Top of The data

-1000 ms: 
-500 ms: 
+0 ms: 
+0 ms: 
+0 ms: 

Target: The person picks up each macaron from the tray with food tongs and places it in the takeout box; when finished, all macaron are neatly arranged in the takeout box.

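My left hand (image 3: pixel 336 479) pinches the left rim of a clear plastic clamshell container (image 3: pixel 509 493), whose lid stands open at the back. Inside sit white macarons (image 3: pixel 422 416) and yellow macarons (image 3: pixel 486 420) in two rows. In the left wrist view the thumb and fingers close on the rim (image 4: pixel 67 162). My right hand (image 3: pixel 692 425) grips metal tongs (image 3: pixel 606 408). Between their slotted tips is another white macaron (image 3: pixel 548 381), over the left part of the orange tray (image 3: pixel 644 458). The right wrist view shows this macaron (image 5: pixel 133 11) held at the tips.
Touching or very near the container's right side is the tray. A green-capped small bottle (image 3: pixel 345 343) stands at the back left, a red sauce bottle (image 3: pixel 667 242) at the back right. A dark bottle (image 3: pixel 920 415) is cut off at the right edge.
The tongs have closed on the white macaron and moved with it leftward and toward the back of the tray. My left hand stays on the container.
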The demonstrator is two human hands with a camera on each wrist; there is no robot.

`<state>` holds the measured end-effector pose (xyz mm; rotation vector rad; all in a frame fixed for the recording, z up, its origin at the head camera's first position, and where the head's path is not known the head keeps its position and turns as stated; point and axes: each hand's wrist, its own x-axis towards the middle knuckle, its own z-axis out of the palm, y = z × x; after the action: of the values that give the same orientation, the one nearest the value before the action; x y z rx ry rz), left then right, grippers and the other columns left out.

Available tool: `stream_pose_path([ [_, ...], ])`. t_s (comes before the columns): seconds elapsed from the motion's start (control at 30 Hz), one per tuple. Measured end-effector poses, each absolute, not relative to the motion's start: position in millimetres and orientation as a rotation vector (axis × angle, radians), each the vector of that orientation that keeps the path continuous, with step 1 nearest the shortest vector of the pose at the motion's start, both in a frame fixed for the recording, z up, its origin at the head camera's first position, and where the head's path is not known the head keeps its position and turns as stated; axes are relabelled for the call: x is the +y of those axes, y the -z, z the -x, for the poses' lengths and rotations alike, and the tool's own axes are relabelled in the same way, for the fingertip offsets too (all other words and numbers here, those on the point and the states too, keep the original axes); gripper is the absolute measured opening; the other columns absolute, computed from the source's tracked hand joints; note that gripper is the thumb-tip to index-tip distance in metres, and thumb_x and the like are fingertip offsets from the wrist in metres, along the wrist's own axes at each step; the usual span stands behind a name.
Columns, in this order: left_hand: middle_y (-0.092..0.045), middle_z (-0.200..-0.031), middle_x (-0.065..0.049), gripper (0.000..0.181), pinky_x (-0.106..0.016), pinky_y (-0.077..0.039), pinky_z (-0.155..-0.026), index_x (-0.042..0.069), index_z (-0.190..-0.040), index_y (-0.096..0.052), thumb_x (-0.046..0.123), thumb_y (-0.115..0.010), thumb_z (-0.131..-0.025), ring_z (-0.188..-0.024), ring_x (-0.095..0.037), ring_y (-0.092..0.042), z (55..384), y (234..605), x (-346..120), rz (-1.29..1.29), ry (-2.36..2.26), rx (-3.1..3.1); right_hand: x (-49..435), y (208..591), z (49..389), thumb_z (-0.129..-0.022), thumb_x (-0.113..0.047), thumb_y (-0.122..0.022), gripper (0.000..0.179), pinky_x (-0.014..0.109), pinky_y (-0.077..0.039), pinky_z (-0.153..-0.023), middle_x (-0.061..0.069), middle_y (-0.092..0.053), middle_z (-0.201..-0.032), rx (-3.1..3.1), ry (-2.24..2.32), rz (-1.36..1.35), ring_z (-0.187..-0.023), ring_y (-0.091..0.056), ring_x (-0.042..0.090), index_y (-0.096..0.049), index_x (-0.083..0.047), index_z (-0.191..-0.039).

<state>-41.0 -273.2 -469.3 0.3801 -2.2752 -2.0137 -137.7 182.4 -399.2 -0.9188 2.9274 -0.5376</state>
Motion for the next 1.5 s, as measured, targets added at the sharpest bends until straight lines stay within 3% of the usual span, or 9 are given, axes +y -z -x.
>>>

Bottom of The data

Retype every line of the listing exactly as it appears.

-1000 ms: 
-500 ms: 
+0 ms: 
+0 ms: 
+0 ms: 

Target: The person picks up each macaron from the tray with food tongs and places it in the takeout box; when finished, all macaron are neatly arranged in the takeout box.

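My left hand (image 3: pixel 336 479) pinches the left rim of a clear plastic clamshell container (image 3: pixel 509 493), whose lid stands open at the back. Inside sit white macarons (image 3: pixel 422 416) and yellow macarons (image 3: pixel 486 420) in two rows. In the left wrist view the thumb and fingers close on the rim (image 4: pixel 67 162). My right hand (image 3: pixel 692 425) grips metal tongs (image 3: pixel 606 408). Between their slotted tips is another white macaron (image 3: pixel 548 381), over the left part of the orange tray (image 3: pixel 644 458). The right wrist view shows this macaron (image 5: pixel 133 11) held at the tips.
Touching or very near the container's right side is the tray. A green-capped small bottle (image 3: pixel 345 343) stands at the back left, a red sauce bottle (image 3: pixel 667 242) at the back right. A dark bottle (image 3: pixel 920 415) is cut off at the right edge.
The tongs have closed on the white macaron and moved with it leftward and toward the back of the tray. My left hand stays on the container.
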The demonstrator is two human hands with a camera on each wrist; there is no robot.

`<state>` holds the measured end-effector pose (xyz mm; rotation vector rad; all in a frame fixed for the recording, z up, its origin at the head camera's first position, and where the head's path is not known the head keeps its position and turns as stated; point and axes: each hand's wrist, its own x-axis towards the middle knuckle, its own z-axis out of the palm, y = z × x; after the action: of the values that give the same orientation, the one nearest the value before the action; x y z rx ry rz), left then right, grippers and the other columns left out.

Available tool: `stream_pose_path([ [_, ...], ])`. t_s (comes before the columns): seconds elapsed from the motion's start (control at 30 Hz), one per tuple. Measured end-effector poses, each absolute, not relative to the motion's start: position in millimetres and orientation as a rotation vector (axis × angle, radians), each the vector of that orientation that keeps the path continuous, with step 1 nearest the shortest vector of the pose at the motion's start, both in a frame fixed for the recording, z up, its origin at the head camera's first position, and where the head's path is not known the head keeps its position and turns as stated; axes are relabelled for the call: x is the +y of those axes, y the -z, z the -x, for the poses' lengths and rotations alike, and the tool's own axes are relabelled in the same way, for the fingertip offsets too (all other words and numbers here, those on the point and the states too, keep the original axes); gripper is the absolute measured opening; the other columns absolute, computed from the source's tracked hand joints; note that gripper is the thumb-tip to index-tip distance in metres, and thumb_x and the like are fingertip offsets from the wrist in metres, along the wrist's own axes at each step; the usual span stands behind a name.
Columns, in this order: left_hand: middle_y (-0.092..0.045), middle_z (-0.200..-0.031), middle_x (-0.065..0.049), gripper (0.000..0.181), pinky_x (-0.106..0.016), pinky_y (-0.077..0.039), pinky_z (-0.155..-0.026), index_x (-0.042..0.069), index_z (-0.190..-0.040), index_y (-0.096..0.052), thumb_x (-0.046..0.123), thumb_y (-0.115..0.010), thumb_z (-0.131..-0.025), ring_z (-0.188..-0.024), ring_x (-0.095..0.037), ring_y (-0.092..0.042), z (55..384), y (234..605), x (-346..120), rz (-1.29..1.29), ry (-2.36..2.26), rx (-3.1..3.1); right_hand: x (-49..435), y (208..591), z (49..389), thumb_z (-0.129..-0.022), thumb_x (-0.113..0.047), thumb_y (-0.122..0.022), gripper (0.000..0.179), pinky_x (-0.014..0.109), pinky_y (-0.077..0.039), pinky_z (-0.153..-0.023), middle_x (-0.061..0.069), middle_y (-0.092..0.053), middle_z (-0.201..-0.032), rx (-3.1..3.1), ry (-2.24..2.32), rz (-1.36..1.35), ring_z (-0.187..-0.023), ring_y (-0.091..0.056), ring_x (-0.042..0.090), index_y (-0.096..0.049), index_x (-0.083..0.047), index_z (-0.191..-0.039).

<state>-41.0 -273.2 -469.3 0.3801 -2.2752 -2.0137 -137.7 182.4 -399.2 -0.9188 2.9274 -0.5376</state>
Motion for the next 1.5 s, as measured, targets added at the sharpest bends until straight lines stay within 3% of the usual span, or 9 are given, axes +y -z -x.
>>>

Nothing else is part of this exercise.